Under normal circumstances, an early-afternoon departure would have been totally un-Achen. After all, this was a 37-year-old corporate comer whose wife laughs in his face when he utters the words "work-life balance." But at Best Buy's Minneapolis headquarters, similar incidents of strangeness were breaking out all over the ultramodern campus. In employee relations, Steve Hance had suddenly started going hunting on workdays, a Remington 12-gauge in one hand, a Verizon LG (VZ ) in the other. In the retail training department, e-learning specialist Mark Wells was spending his days bombing around the country following rocker Dave Matthews. Single mother Kelly McDevitt, an online promotions manager, started leaving at 2:30 p.m. to pick up her 11-year-old son Calvin from school. Scott Jauman, a Six Sigma black belt, began spending a third of his time at his Northwoods cabin.

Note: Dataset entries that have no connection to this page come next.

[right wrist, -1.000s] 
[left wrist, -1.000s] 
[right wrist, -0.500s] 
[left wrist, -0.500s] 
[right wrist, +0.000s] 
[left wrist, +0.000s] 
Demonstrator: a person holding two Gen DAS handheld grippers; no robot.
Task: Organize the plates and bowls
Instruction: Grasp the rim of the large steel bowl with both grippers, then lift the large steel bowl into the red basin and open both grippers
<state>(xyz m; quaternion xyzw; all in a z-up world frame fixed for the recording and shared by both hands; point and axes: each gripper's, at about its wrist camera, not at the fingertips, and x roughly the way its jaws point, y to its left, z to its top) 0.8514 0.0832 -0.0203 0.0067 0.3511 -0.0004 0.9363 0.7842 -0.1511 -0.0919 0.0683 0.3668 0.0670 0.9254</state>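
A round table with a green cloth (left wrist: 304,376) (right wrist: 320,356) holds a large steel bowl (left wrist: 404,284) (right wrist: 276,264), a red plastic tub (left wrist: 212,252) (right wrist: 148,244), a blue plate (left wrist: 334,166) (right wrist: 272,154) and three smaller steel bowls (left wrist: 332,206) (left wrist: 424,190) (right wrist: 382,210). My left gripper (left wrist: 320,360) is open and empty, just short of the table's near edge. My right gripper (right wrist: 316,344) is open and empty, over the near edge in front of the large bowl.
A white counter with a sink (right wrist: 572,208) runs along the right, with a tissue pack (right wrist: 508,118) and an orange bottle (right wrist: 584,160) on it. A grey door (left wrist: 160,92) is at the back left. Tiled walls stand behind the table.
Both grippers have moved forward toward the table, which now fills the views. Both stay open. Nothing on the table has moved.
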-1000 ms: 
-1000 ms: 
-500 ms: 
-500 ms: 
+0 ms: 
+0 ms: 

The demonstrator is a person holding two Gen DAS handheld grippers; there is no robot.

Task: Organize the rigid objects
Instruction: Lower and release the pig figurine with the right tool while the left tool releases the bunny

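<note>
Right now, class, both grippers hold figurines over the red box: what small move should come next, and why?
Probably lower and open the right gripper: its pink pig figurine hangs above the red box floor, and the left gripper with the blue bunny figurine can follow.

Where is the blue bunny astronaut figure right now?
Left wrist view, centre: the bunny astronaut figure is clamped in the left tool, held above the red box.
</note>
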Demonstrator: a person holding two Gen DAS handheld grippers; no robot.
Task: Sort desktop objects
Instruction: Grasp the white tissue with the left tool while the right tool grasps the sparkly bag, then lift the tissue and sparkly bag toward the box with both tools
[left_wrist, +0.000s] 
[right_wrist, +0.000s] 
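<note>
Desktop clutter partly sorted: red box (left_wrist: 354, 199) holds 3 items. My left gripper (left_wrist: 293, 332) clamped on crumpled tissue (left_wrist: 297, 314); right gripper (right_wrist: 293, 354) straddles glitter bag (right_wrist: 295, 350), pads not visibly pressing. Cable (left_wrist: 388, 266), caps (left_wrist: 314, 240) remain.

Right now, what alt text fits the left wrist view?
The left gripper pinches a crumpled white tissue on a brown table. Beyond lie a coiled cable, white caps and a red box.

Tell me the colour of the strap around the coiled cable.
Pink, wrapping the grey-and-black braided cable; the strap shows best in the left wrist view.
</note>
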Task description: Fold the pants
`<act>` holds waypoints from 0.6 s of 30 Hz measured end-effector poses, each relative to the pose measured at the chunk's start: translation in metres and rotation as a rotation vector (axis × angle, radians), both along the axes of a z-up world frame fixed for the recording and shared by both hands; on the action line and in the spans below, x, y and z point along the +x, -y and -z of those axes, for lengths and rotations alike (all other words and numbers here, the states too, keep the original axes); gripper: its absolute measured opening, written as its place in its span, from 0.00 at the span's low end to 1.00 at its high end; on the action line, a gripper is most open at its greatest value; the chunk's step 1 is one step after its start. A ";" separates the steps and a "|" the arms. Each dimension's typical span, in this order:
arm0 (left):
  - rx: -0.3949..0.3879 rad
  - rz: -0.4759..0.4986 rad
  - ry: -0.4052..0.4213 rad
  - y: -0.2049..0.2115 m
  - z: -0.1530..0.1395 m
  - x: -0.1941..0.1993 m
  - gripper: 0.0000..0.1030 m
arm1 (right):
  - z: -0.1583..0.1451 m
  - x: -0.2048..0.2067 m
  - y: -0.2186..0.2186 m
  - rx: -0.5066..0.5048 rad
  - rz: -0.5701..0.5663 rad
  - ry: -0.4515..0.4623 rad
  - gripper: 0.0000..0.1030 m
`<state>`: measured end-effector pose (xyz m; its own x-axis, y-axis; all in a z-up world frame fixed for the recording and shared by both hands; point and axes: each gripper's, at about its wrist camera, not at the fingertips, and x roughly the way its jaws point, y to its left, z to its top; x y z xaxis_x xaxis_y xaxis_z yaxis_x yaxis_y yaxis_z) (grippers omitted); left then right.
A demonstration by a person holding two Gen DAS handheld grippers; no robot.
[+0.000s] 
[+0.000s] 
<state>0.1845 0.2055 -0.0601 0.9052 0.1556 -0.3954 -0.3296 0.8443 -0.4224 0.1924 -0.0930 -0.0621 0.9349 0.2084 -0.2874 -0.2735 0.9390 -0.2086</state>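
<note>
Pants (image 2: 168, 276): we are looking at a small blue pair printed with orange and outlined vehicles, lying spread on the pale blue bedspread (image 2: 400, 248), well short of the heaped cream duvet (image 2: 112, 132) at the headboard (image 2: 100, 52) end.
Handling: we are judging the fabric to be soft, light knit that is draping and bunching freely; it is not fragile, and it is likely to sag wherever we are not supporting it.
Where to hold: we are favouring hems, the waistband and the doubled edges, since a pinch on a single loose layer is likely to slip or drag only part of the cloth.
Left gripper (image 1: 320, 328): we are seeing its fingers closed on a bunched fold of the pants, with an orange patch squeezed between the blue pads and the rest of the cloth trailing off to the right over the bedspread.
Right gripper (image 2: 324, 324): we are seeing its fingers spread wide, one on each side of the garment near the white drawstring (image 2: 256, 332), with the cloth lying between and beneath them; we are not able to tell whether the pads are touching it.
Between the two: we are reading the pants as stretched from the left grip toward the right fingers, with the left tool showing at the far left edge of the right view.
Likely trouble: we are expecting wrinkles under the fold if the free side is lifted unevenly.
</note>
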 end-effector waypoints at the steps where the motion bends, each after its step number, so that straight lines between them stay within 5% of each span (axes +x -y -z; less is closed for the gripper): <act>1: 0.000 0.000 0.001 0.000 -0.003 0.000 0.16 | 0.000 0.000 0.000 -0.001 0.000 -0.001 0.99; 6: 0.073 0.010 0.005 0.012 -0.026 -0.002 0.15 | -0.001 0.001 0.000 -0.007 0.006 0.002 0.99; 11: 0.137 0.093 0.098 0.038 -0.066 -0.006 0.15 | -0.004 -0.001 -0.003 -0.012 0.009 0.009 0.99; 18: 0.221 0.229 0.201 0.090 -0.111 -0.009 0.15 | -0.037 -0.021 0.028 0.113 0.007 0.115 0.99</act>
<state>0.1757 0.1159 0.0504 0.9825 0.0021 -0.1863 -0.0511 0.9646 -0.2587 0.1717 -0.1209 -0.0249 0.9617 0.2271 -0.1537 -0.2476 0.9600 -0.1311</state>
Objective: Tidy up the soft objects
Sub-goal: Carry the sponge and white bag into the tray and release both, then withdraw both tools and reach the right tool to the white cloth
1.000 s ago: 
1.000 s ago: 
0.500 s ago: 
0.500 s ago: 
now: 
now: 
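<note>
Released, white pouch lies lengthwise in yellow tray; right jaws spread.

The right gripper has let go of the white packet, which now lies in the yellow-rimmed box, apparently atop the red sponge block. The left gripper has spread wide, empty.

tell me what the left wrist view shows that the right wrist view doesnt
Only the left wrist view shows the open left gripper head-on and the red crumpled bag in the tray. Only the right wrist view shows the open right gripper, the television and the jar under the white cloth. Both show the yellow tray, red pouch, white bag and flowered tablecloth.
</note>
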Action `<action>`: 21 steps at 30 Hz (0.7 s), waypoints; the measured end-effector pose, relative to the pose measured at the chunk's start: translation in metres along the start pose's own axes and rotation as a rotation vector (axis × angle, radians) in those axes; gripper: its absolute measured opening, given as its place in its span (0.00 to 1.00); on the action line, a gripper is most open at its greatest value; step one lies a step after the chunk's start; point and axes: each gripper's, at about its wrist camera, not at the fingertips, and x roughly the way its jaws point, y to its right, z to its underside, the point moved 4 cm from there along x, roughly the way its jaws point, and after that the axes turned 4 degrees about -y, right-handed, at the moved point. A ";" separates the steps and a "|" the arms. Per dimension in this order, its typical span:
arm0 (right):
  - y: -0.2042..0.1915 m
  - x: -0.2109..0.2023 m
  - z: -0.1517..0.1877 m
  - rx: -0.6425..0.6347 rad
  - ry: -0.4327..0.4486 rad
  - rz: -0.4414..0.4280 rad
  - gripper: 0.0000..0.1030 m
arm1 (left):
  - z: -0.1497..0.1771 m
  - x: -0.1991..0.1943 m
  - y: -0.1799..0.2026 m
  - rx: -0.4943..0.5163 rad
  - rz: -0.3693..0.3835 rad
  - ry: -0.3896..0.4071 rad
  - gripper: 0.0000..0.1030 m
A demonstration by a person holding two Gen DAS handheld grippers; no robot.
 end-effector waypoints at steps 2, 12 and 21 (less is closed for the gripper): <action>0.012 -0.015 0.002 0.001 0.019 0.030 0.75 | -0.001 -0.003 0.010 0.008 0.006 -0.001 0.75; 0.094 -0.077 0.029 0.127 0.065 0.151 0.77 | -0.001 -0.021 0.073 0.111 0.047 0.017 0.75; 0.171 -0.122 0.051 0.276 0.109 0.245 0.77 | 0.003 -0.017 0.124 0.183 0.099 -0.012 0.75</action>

At most companies, going AWOL during daylight hours would be grounds for a pink slip. Not at Best Buy. The nation's leading electronics retailer has embarked on a radical--if risky--experiment to transform a culture once known for killer hours and herd-riding bosses. The endeavor, called ROWE, for "results-only work environment," seeks to demolish decades-old business dogma that equates physical presence with productivity. The goal at Best Buy is to judge performance on output instead of hours.
Hence workers pulling into the company's amenity-packed headquarters at 2 p.m. aren't considered late. Nor are those pulling out at 2 p.m. seen as leaving early. There are no schedules. No mandatory meetings. No impression-management hustles. Work is no longer a place where you go, but something you do. It's O.K. to take conference calls while you hunt, collaborate from your lakeside cabin, or log on after dinner so you can spend the afternoon with your kid.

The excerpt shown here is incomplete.